- What the task requires
Below is a block of entries; repeat exactly the lines starting at the line that contains "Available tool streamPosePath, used" and ending at the line that contains "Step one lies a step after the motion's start", both included.

[[ Dataset extract, beginning ]]

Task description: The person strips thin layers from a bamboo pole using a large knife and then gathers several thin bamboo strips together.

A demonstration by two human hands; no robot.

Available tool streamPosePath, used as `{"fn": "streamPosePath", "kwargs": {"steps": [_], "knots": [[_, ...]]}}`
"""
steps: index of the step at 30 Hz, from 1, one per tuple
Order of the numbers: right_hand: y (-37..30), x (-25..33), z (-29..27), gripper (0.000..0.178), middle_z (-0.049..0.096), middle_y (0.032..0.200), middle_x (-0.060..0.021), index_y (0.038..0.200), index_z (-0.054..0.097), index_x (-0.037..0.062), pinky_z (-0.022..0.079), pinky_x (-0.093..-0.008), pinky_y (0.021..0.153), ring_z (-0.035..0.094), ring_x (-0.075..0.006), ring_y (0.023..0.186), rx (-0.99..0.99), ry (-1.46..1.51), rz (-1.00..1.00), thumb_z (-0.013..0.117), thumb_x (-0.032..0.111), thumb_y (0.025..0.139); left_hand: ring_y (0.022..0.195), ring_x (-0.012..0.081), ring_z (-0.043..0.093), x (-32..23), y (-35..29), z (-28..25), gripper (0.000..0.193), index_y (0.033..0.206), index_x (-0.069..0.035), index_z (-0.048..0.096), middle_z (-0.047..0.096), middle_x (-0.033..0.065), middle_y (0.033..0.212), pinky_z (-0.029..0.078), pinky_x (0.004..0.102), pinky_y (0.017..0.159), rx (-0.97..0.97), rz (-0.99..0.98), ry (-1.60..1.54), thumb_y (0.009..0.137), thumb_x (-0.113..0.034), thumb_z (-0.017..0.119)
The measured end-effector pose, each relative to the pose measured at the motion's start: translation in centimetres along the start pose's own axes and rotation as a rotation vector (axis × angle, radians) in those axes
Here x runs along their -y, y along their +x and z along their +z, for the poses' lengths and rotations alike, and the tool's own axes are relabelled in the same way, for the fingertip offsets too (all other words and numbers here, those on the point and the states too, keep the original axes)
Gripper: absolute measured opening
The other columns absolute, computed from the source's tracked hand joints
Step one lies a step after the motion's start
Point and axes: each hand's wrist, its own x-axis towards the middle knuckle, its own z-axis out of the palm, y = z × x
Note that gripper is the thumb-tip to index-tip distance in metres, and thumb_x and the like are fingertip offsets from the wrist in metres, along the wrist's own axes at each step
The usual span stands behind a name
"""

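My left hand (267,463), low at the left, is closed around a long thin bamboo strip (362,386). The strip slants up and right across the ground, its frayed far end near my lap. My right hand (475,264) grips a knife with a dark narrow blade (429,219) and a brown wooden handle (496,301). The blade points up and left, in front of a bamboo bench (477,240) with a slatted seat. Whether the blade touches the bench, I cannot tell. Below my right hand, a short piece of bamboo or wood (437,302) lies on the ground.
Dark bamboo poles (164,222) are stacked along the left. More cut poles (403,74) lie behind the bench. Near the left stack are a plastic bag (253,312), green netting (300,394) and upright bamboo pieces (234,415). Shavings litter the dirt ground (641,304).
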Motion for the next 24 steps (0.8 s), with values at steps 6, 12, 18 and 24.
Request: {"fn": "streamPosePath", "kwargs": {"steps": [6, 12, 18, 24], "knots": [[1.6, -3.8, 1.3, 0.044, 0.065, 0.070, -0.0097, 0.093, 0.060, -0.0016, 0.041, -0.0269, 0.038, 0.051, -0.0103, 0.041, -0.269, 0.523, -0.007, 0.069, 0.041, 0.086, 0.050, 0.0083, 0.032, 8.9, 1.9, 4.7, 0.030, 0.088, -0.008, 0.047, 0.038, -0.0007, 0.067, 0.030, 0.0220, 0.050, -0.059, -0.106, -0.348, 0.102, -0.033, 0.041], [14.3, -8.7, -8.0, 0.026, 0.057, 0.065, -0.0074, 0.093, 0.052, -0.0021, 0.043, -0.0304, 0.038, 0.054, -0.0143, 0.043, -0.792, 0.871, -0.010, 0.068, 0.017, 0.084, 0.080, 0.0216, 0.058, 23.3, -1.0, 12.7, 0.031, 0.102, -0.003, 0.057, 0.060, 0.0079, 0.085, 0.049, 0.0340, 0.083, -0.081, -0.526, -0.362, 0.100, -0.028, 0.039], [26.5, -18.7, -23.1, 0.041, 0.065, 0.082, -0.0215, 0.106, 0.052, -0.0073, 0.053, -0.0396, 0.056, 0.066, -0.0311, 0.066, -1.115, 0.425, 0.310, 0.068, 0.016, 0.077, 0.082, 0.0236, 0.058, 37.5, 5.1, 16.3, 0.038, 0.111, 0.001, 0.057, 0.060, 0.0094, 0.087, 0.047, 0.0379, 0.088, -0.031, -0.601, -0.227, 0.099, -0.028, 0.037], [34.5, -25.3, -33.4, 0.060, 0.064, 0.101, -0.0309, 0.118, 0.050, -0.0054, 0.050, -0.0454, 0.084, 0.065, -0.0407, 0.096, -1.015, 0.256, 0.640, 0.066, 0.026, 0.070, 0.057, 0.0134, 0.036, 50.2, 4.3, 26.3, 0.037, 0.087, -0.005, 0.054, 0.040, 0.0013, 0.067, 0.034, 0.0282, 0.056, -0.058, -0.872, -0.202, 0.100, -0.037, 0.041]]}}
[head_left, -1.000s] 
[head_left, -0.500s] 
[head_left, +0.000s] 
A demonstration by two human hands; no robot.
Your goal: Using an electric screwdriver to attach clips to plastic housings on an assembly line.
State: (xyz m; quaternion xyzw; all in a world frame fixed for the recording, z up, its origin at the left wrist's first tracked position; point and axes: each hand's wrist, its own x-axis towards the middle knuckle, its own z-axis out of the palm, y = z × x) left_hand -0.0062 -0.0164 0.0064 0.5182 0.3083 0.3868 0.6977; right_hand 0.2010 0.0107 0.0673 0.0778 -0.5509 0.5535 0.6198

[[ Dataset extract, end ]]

- Task response
Available tool streamPosePath, used as `{"fn": "streamPosePath", "kwargs": {"steps": [_], "knots": [[_, ...]]}}`
"""
steps: index of the step at 30 Hz, from 1, one per tuple
Order of the numbers: right_hand: y (-37..30), x (-25..33), z (-29..27), gripper (0.000..0.178), middle_z (-0.049..0.096), middle_y (0.032..0.200), middle_x (-0.060..0.021), index_y (0.038..0.200), index_z (-0.054..0.097), index_x (-0.037..0.062), pinky_z (-0.022..0.079), pinky_x (-0.093..-0.008), pinky_y (0.021..0.153), ring_z (-0.035..0.094), ring_x (-0.075..0.006), ring_y (0.023..0.186), rx (-0.99..0.99), ry (-1.46..1.51), rz (-1.00..1.00), thumb_z (-0.013..0.117), thumb_x (-0.032..0.111), thumb_y (0.025..0.139); left_hand: ring_y (0.022..0.195), ring_x (-0.012..0.081), ring_z (-0.043..0.093), x (-32..23), y (-35..29), z (-28..25), gripper (0.000..0.193), index_y (0.033..0.206), index_x (-0.069..0.035), index_z (-0.048..0.096), middle_z (-0.047..0.096), middle_x (-0.033..0.065), middle_y (0.033..0.212), pinky_z (-0.029..0.078), pinky_x (0.004..0.102), pinky_y (0.017..0.159), rx (-0.97..0.97), rz (-0.99..0.98), ry (-1.60..1.54), thumb_y (0.009..0.137), thumb_x (-0.113..0.034), thumb_z (-0.017..0.119)
The measured end-effector pose, each relative to the pose measured at the motion's start: translation in centimetres along the start pose's own axes and rotation as a rotation vector (axis × angle, radians) in those axes
Here x runs along their -y, y along their +x and z along their +z, for the poses' lengths and rotations alike, and the tool's own axes are relabelled in the same way, for the fingertip offsets too (all other words and numbers here, those on the point and the states too, keep the original axes)
Gripper: absolute measured opening
The other columns absolute, computed from the source's tracked hand joints
Step one lies a step after the motion's start

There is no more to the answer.